Huan Changming vit qu'il fixait le haut du lit d'un regard vide, et il cessa de se débattre. Il ressemblait à une marionnette privée d'âme.

Huan Changming ressentit soudain une vague d'irritation. « Il ne vous reste qu'un seul choix : m'aider à consolider mon trône, et je vous protégerai. »

Étant donné le tempérament de Lu Pianpian, après avoir trahi Huan Juntian de cette manière, Huan Changming supposait que Lu Pianpian n'aurait certainement pas le courage de retourner auprès de Huan Juntian et ne pourrait que se cacher à ses côtés, comptant sur sa protection pour s'en sortir.

Il relâcha Lu Pianpian de son emprise, se rassit sur le bord du lit et demanda avec impatience : « Lu Pianpian, j'attends que tu parles ! »

À peine eut-il fini de parler qu'une forte rafale de vent s'abattit sur lui. Lu Pianpian lui asséna un coup de poing à la joue gauche, le projetant au sol sous le lit.

Huan Changming couvrit sa joue gauche en feu, les yeux emplis plus d'incrédulité que de colère. « Tu… m'as frappé ? »

Lu Pianpian le frappa de toutes ses forces, son poing devenant rouge. « Même si je meurs, je ne t'aiderai plus jamais. »

Il enjamba Huan Changming et sortit d'un pas hésitant.

Huan Changming comprit ce qui se passait et, suivant le sort que lui avait donné Mu Lingzi, ajouta aussitôt un sort au cœur du réseau d'un simple mouvement de manche pour arrêter Lu Pianpian. « Lu Pianpian ! Je n'ai jamais dit que je te laisserais partir ! »

Lu Pianpian ne tourna pas la tête et marcha droit vers le centre de la formation.

Si le cœur de la formation est percé, Huan Changming sait que cette formation ne pourra plus piéger Lu Pianpian, et une pensée hurle frénétiquement dans son esprit

:

Nous ne pouvons pas le laisser partir ! S'il part, il ne reviendra jamais !

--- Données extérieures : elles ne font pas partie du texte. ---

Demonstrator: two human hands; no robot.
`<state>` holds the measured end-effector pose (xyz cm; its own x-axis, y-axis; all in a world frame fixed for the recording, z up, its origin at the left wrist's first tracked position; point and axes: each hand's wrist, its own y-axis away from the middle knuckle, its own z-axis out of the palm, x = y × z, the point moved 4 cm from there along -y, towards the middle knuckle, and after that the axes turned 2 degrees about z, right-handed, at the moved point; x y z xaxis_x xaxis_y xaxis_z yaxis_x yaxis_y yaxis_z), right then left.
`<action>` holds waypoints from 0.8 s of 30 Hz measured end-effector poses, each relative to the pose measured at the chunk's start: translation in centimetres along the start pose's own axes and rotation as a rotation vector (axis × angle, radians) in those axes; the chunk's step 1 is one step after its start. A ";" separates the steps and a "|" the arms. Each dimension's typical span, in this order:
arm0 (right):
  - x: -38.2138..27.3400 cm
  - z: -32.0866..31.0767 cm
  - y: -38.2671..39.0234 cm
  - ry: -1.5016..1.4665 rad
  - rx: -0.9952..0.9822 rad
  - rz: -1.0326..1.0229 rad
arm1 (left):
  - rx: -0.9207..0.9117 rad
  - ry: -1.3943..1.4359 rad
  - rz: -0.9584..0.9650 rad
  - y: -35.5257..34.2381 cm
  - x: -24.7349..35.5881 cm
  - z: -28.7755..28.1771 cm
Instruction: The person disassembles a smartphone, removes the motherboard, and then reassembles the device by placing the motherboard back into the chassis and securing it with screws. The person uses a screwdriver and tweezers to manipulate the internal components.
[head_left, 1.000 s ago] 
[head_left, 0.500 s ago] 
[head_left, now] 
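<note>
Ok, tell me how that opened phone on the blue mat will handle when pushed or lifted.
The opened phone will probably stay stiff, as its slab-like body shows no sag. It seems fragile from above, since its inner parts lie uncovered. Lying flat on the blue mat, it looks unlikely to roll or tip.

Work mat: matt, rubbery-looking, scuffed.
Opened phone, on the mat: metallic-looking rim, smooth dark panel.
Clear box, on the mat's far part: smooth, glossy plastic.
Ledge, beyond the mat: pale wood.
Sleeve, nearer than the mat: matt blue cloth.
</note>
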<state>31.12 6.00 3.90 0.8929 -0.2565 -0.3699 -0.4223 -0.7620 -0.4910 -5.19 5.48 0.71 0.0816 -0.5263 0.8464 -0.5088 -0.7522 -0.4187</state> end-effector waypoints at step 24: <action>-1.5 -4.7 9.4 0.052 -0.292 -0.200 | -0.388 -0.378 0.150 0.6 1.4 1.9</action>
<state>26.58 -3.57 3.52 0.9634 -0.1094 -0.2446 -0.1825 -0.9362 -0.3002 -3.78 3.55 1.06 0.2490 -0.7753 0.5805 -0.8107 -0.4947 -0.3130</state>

Dans son désespoir, Huan Changming perdit la raison et agita la main, invoquant une aura d'épée qu'il lança dans le dos de Lu Pianpian.

Il ne maîtrisait pas très bien ces techniques, et la vitesse à laquelle il projetait l'énergie de son épée était lente. Vu son niveau de cultivation, Lu Pianpian pouvait facilement l'esquiver.

Cependant, Lu Pianpian ignorait tout de l'existence de cette énergie d'épée. Celle-ci le frappa en plein dos, et Lu Pianpian cracha une giclée de sang avant de s'effondrer au sol.

Huan Changming resta figée, abasourdie. La porte du hall intérieur s'ouvrit de l'extérieur et Mu Lingzi entra, portant une boîte. La première chose qu'elle vit fut la scène sanglante à l'intérieur du hall.

Mu Lingzi réfléchit : « Vous deux… êtes passés de l’amour à la haine au point d’être prêts à risquer votre vie l’un pour l’autre ? »

Huan Changming s'est précipité auprès de Lu Pianpian et l'a serrée fort dans ses bras. Lu Pianpian avait déjà perdu connaissance.

Huan Changming rugit sur Mu Lingzi comme une bête sauvage devenue folle : « S'il lui arrive quoi que ce soit, tu le paieras de ta vie ! »

Note de l'auteur

:

Mu Lingzi : ? Qu'est-ce que ça peut me faire ?

J'ai fini d'écrire plus tôt aujourd'hui, donc je publie ceci maintenant. D'habitude, je publie vers 21h, sauf imprévu.

Merci infiniment pour votre soutien ! Je continuerai à travailler dur !

Chapitre 33

Cette nuit-là, les médecins impériaux du palais furent semés la pagaille par le jeune empereur nouvellement intronisé.

Les médecins impériaux, tremblants de peur, faisaient la queue devant le palais. Ils ignoraient tout de l'identité de l'empereur allongé sur le lit du dragon, et que toute l'Académie de médecine impériale était autorisée à l'examiner à tour de rôle.

Huan Changming était assis sur les marches à l'extérieur du hall, la main appuyée sur son front, son expression obscurcie par les ombres.

Les médecins impériaux, qui faisaient la queue pour entrer dans le palais, percevaient clairement l'aura sinistre qui émanait du jeune empereur. Ils étaient si prudents qu'ils n'osaient pas respirer bruyamment, de peur d'attiser les braises et d'être emmenés de force pour être décapités.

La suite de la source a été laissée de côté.